Mas Arman mengangguk paham lalu ia pergi entah kemana dan aku tak peduli. Aku memilih untuk mengemas kue-kue itu dalam wadah dan rencana akan ku antar sembari mengantar Dani ke sekolah.

"Mas Arman. I_bu? Kapan Ibu datang?" tanya ku saat melihat ibu mertua sudah duduk di teras depan rumah dengan suamiku. Matanya menyorot tajam saat melihat wajahku entah ada salah apa lagi diriku ini pada nya? Tapi sepertinya salah atau tidak? Dia memang akan selalu seperti itu.

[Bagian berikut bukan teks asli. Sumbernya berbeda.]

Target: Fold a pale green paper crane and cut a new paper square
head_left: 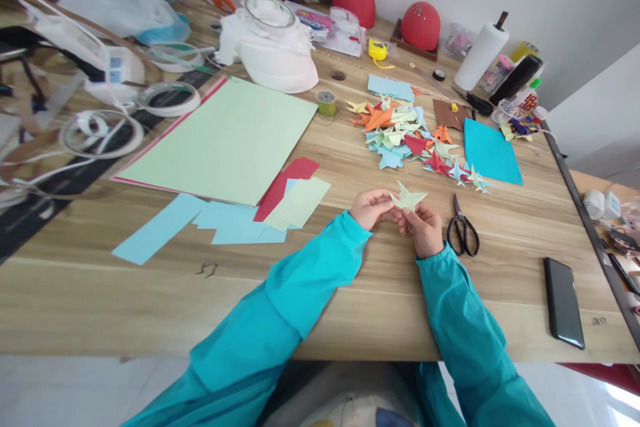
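A pale green origami crane (409, 199) with pointed tips is held up over the table between my two hands. My left hand (373, 207) pinches its left side. My right hand (423, 225) grips the lower edge, thumb on the paper. Just beyond lies a pile of folded paper cranes (395, 133) in orange, green, blue and red. Black-handled scissors (463, 230) rest close to my right hand, points away from me. Left of my hands are loose green paper pieces (300, 203), a red strip (285, 187) and blue strips (160, 227).
Large green sheets (225, 140) lie at left, beside coiled white cables (100, 137). A thread spool (327, 103), yellow tape measure (377, 50) and white roll (483, 53) stand toward the back. A turquoise sheet (493, 152) and black phone (563, 302) are at right.
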Demonstrator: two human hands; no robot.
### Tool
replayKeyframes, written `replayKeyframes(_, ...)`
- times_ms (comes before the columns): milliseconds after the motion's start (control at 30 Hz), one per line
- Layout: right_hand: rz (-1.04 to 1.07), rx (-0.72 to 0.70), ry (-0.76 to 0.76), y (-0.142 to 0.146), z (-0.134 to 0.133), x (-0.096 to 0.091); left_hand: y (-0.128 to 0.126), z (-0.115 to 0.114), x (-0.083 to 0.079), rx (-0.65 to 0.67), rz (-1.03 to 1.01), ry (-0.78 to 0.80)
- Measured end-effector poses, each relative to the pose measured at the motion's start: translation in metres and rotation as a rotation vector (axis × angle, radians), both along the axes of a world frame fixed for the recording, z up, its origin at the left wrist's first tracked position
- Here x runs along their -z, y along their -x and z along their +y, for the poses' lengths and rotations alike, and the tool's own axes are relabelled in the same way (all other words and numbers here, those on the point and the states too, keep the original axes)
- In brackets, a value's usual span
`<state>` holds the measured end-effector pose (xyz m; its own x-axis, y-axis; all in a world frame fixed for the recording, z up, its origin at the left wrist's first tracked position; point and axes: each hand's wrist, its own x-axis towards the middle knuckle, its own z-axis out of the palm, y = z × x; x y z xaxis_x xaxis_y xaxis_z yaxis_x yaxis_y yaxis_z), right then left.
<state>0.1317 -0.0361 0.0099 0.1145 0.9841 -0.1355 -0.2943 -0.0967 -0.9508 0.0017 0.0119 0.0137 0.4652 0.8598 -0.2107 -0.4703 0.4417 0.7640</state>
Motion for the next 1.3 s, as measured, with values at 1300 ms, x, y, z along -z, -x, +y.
replayKeyframes(1300,-0.127,-0.061,-0.018,-0.0006,0.0007,0.0004,0.0,-0.0017,-0.0039,-0.074,0.275,-0.22)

"Suami di rumah bukanya di urusin. Ini malah sibuk sendiri. Sampe-sampe mau sarapan saja dia menelpon ibu. Kamu itu jadi istri nggak becus ngurus suami. Di pake apa sih uang dari Arman, hah?" sentak nya geram.

"Uang? Uang yang mana?" tanyaku bingung.

"Ibu, sudah Bu," ucap mas Arman berusaha melerai.

"Diam kamu! Ibu sudah bilang, ceraikan dia, tapi kamu ngeyel. Dia itu nggak becus jadi istri! Lihat kamu sekarang? Kamu ada di rumah saja nggak di urusin. Mau makan saja, kamu sampai datang kerumah ibu?" ucap nya.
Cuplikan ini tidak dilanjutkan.